“I stare at these faces without features- these blank ovals with hair- looking from one to the next with increasing desperation. I’m aware of a heavy, wet noise, and realize it’s me. I’m gasping for breath… I blink, unable to focus. A second later I cross the room and toss the exam booklet on the proctor’s desk. ‘Finished already?’ He says, reaching for it, I hear paper rustling as I head for the door. ‘Wait!’ he calls after me. ‘You haven’t even started! You can’t leave. If you leave I can’t let you-.’ The door cuts off his final words.”
(23) This is the scene directly after Jacob returns to Cornell after his parents have died. He realizes that even though he knows some people in the room, he doesn’t know the rest. They become blank faces, with no features to tell them apart. This was scary for Jacob, because he suddenly realizes that he is alone, and he doesn’t have anyone that is close to him now that his family is gone.

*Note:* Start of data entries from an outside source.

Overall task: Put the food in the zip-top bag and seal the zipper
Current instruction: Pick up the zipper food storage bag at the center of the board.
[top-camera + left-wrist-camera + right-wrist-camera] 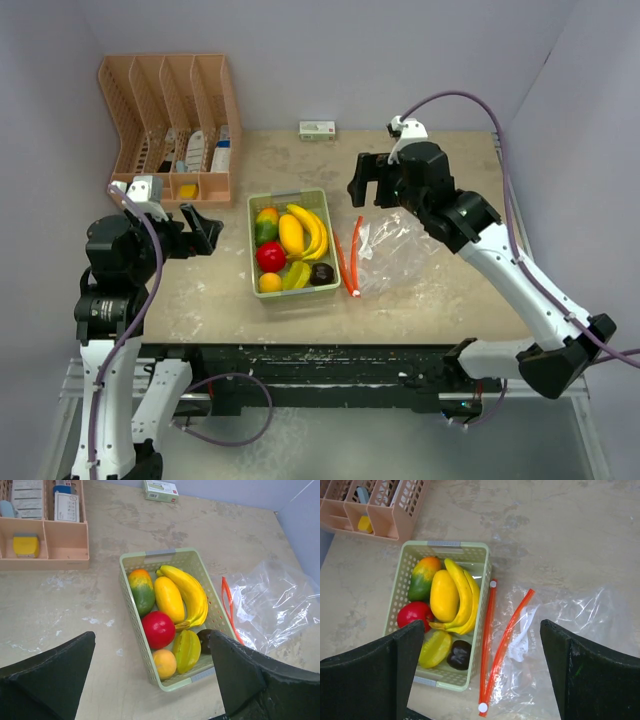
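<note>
The food lies in a pale green tray: bananas, yellow mango, red apple, small orange, green-red mango, starfruit and a dark purple fruit. The clear zip-top bag lies flat right of the tray, its orange-red zipper parted and facing the tray. My left gripper is open and empty, left of the tray. My right gripper is open and empty, held above the bag's far end. The bag's mouth shows in the right wrist view.
A peach desk organizer with small items stands at the back left. A small white-green box lies at the back wall. Grey walls close in the table on three sides.
</note>
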Tool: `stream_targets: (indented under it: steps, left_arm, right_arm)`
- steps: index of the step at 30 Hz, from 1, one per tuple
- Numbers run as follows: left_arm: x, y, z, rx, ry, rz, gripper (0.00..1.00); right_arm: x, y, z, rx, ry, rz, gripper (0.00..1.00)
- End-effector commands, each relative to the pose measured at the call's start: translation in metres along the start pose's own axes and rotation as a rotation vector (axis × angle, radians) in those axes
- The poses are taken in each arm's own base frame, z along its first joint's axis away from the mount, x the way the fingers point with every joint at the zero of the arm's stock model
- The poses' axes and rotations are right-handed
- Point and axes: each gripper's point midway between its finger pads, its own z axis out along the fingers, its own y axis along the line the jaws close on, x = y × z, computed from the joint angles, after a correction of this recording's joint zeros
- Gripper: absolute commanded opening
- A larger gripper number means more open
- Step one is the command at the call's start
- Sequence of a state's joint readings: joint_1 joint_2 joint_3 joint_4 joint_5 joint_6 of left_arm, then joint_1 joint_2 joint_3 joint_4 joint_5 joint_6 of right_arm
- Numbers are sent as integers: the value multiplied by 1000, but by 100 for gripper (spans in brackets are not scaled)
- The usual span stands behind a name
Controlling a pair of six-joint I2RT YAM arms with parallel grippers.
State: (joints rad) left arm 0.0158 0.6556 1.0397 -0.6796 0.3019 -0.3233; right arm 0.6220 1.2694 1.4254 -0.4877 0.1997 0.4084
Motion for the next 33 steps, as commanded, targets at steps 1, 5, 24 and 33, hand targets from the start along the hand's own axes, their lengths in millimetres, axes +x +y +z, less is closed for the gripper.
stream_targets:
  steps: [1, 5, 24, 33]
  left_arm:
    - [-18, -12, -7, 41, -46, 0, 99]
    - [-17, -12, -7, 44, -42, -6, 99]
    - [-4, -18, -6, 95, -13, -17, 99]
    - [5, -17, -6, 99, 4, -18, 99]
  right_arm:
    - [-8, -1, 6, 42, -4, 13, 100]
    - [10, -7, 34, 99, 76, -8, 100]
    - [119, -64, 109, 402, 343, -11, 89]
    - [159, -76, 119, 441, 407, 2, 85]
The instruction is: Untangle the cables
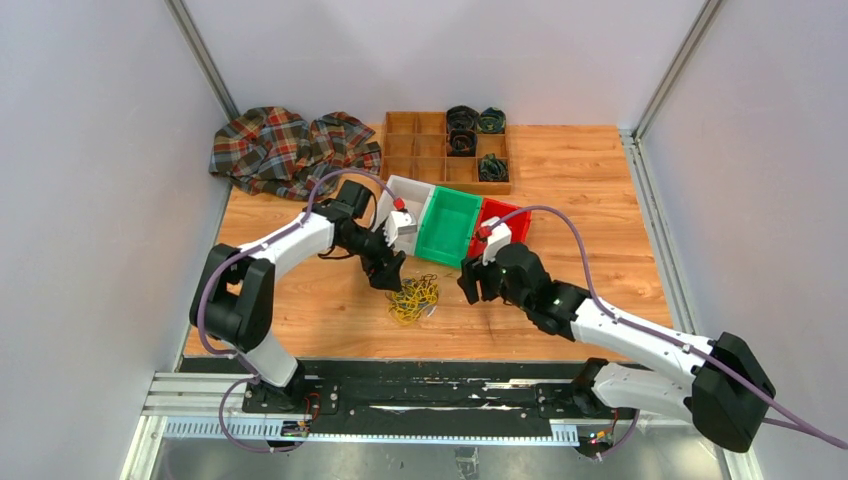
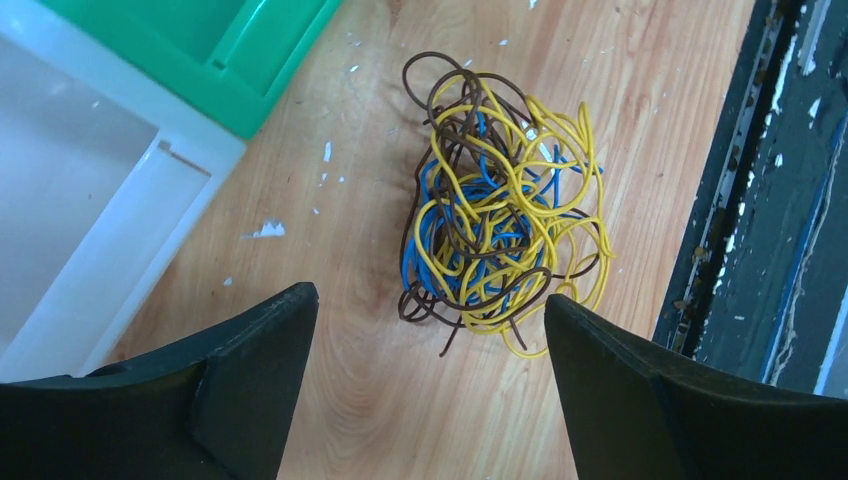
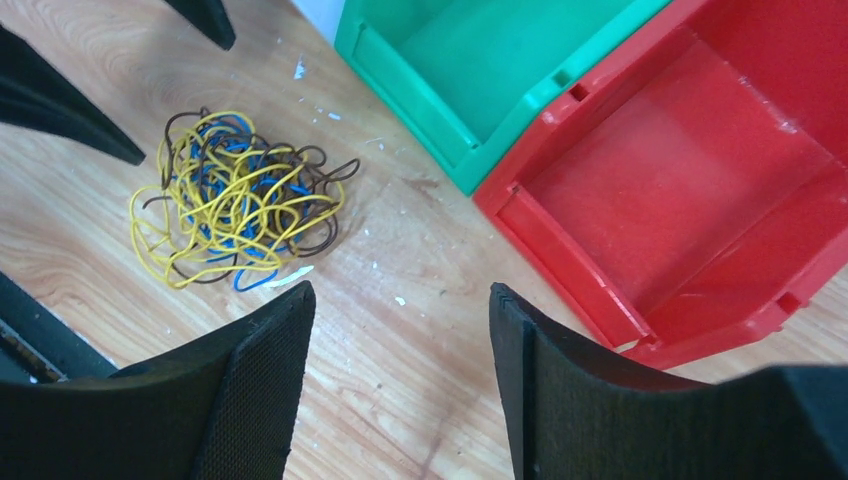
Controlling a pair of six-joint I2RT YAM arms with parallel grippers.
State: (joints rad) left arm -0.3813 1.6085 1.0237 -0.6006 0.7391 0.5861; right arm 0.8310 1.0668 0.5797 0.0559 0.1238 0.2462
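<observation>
Both arms reach in from their bases at the near edge of the wooden table (image 1: pixel 600 200) and meet over its middle. The left gripper (image 1: pixel 388 283) hangs low with its jaws spread wide and nothing between them; in its wrist view the left gripper (image 2: pixel 428 296) frames bare wood, with the clump just past its fingertips. The right gripper (image 1: pixel 470 287) stands a little to the right of the clump, jaws also apart and empty, and the right wrist view shows the right gripper (image 3: pixel 400 290) over bare table.

The cables (image 1: pixel 414 298) lie on the table between the two grippers, closer to the left one, as a single loose knot of yellow, blue and brown loops (image 2: pixel 495 205), touched by neither gripper. From the right wrist the cables (image 3: pixel 235 200) sit well to the left of the fingers.

Just beyond them three bins stand side by side: a white bin (image 1: pixel 408 186), a green bin (image 1: pixel 450 225) and a red bin (image 1: pixel 505 215). Farther back sits a wooden tray (image 1: pixel 410 150) of compartments, several on its right side holding dark coils (image 1: pixel 461 120). A plaid cloth (image 1: pixel 290 150) lies crumpled at the far left corner
</observation>
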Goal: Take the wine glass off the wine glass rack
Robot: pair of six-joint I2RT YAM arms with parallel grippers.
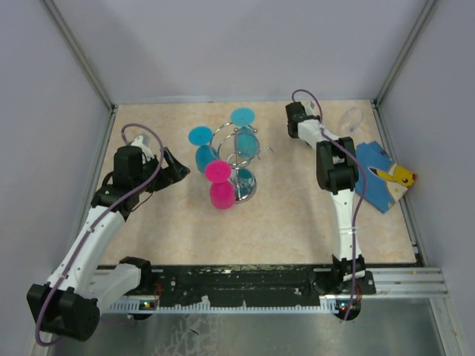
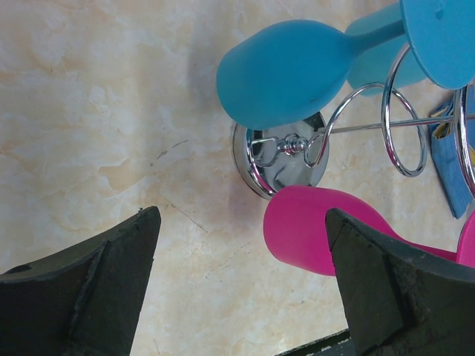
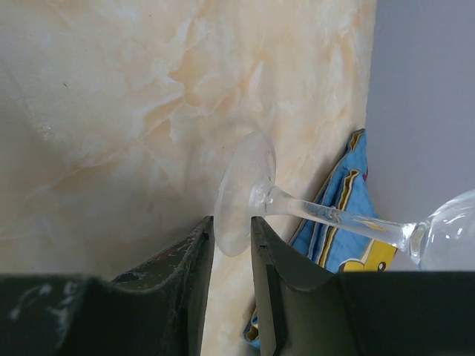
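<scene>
Right wrist view: right gripper [image 3: 231, 222] flanks the clear wine glass [image 3: 245, 167] by its foot, grip unclear, apparently parking it two o'clock of the wine glass rack [image 1: 247, 187], while left gripper [image 2: 243, 219] gapes open.

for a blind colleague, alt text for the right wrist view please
A clear wine glass is turned sideways, its round foot sitting between the right gripper's two dark fingers; whether they pinch it is unclear. The stem runs right to the bowl at the picture's edge, over a marbled beige table and a blue printed cloth by a grey wall.
</scene>
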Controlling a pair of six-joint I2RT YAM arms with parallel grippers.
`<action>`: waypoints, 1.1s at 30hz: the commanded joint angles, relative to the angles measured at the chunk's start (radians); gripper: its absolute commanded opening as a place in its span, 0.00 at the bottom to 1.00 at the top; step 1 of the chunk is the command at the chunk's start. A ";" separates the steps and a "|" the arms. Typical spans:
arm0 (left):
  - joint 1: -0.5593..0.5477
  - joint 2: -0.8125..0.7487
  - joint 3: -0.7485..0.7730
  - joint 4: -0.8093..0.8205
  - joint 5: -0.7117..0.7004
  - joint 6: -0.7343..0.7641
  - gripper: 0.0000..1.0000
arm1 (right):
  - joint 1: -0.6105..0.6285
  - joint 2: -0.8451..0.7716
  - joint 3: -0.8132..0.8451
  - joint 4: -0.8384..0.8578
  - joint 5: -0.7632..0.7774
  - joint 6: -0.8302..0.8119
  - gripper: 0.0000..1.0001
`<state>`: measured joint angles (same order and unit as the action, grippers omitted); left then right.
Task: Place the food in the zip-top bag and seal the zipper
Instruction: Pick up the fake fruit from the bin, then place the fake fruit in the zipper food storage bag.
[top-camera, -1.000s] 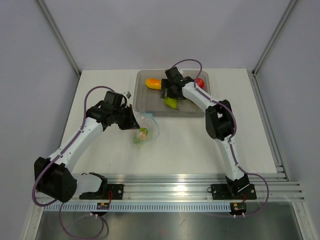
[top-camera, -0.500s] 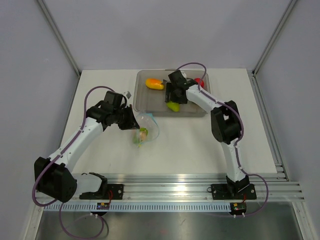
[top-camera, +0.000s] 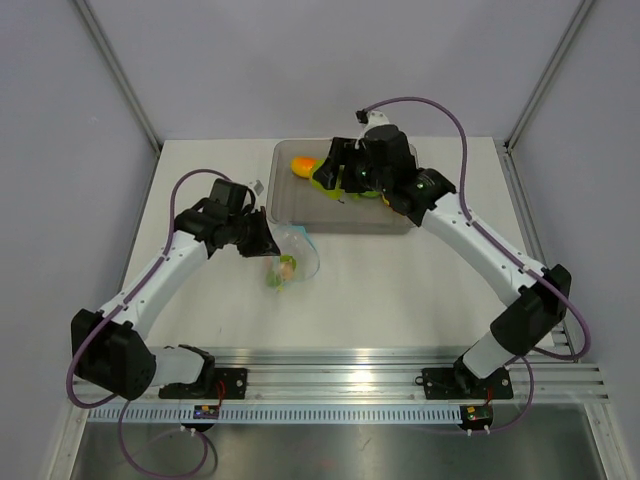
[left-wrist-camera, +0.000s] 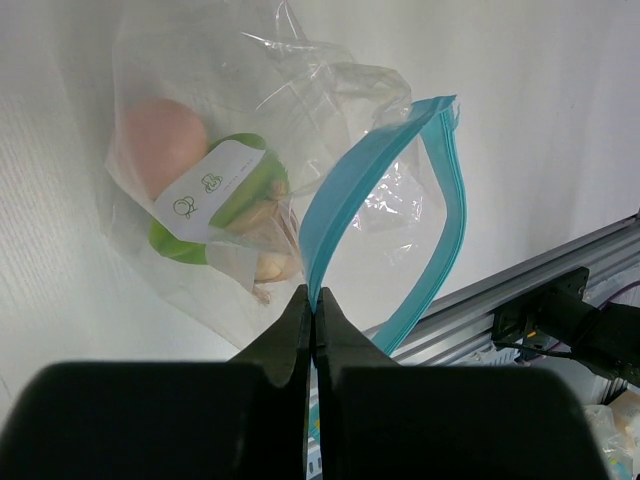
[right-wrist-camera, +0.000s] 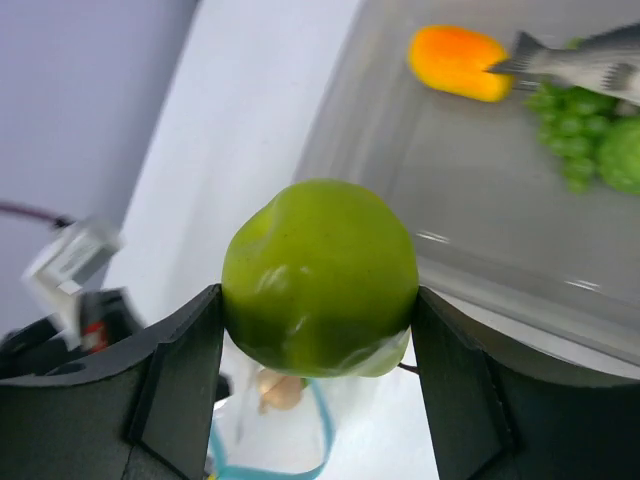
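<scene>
The clear zip-top bag (top-camera: 293, 255) lies on the white table with its mouth held up. My left gripper (left-wrist-camera: 313, 298) is shut on the light blue zipper (left-wrist-camera: 345, 195) strip, and its other side (left-wrist-camera: 448, 215) bows away, so the mouth gapes. Inside the bag are a pink egg (left-wrist-camera: 160, 135), a green piece (left-wrist-camera: 190, 235) and a pale garlic-like piece (left-wrist-camera: 272, 266). My right gripper (right-wrist-camera: 316, 312) is shut on a green pear (right-wrist-camera: 320, 275) and holds it in the air over the tray's left part (top-camera: 322, 177), above and behind the bag.
The rigid clear grey tray (top-camera: 290, 203) stands at the back centre. It holds an orange mango (right-wrist-camera: 455, 60), a grey fish (right-wrist-camera: 585, 60) and green grapes (right-wrist-camera: 570, 130). An aluminium rail (top-camera: 330, 365) runs along the near edge, and walls close in both sides.
My right gripper closed on the green pear in the tray, lifted it and carried it left. The left gripper kept its hold on the zipper and barely moved.
</scene>
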<state>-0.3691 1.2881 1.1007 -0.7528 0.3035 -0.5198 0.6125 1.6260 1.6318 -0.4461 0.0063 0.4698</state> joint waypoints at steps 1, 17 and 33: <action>0.004 0.011 0.060 0.043 0.009 0.009 0.00 | 0.091 -0.057 -0.059 0.041 -0.045 0.021 0.56; 0.004 0.023 0.077 0.046 0.019 0.007 0.00 | 0.239 0.011 -0.214 0.141 -0.103 0.161 0.57; 0.006 0.037 0.090 0.050 0.034 0.006 0.00 | 0.242 0.060 -0.191 0.078 -0.029 0.135 0.98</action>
<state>-0.3645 1.3178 1.1469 -0.7517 0.3103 -0.5198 0.8455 1.7252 1.4143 -0.3664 -0.0616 0.6174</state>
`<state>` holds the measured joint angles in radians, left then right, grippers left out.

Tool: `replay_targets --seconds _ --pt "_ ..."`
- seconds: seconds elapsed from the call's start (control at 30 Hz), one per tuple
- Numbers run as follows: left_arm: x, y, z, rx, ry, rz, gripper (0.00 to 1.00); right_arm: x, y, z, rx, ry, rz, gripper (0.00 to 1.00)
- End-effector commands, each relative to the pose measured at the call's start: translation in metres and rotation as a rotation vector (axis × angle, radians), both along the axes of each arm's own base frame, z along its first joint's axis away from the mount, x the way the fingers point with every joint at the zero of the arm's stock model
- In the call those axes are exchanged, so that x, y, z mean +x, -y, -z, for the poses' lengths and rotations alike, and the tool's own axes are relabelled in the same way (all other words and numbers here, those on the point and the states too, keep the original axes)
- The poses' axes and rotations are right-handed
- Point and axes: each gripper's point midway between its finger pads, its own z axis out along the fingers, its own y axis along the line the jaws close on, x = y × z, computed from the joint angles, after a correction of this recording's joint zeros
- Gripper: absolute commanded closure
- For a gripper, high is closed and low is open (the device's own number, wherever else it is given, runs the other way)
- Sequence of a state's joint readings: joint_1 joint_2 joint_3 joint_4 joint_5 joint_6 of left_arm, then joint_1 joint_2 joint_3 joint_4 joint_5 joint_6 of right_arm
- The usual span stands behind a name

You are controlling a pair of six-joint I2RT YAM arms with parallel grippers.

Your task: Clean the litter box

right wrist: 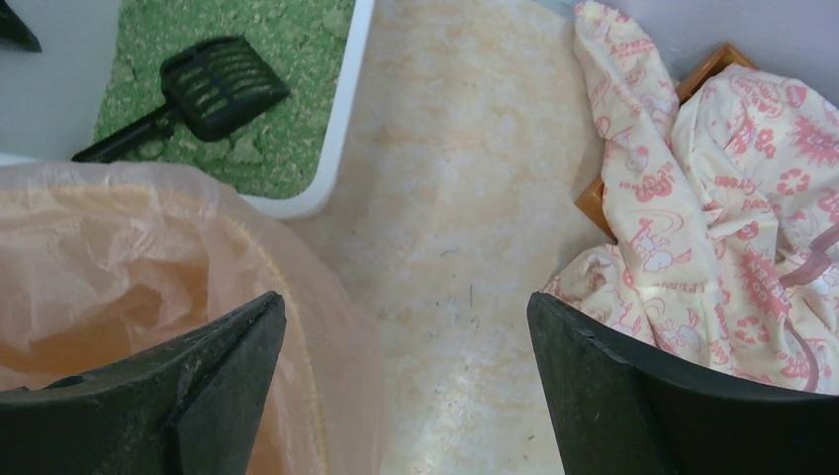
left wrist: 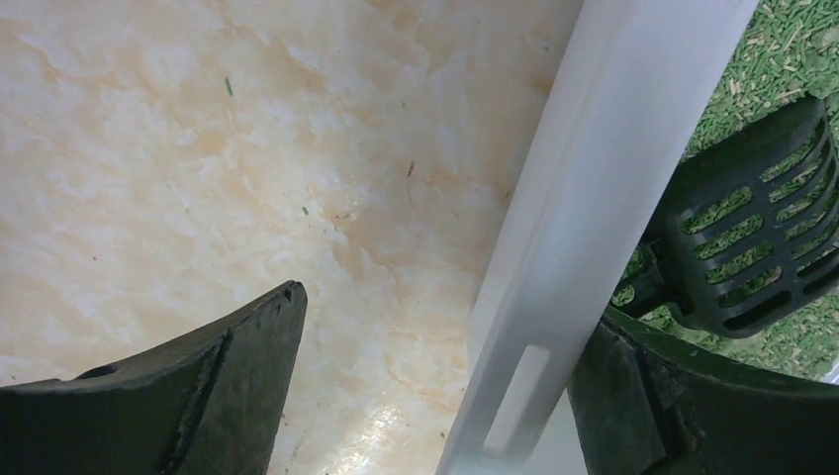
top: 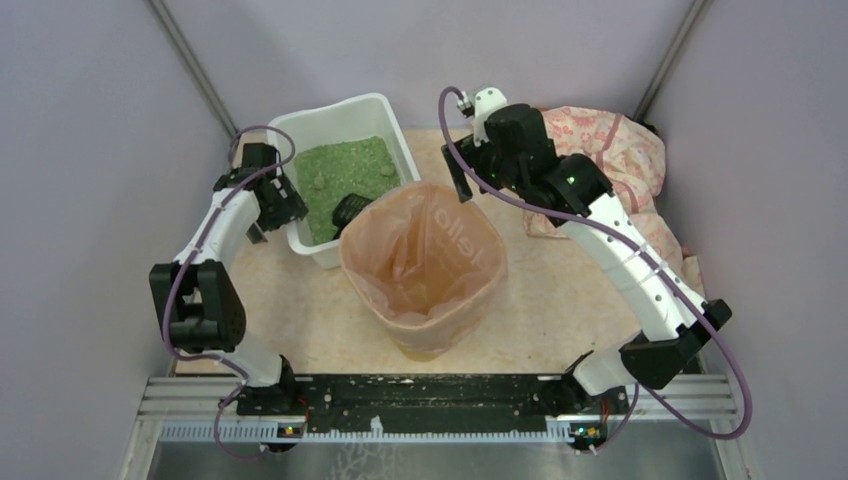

This passage also marks the end of an important period in his life. Jacob had spent 8 years in college to become a veterinarian, but left right before he graduated. He found that because he didn’t have anywhere to go, he didn’t have the drive any longer. Also, it marks the end of his youth; he left childhood behind, first when his parents died, and secondly when he leaves behind the place that has been his home for 8 years.
Although it marks the end to a part of his life, it also opens up a new path for his future. The old saying “When one door closes, another window will open,” is very true for Jacob. Even though he left his original life plan of opening a clinic, the opportunity to join the circus opens up when he jumps a train the night he leaves Cornell. This decision will lead to the rest of the plot line of the book, and the major events throughout his life.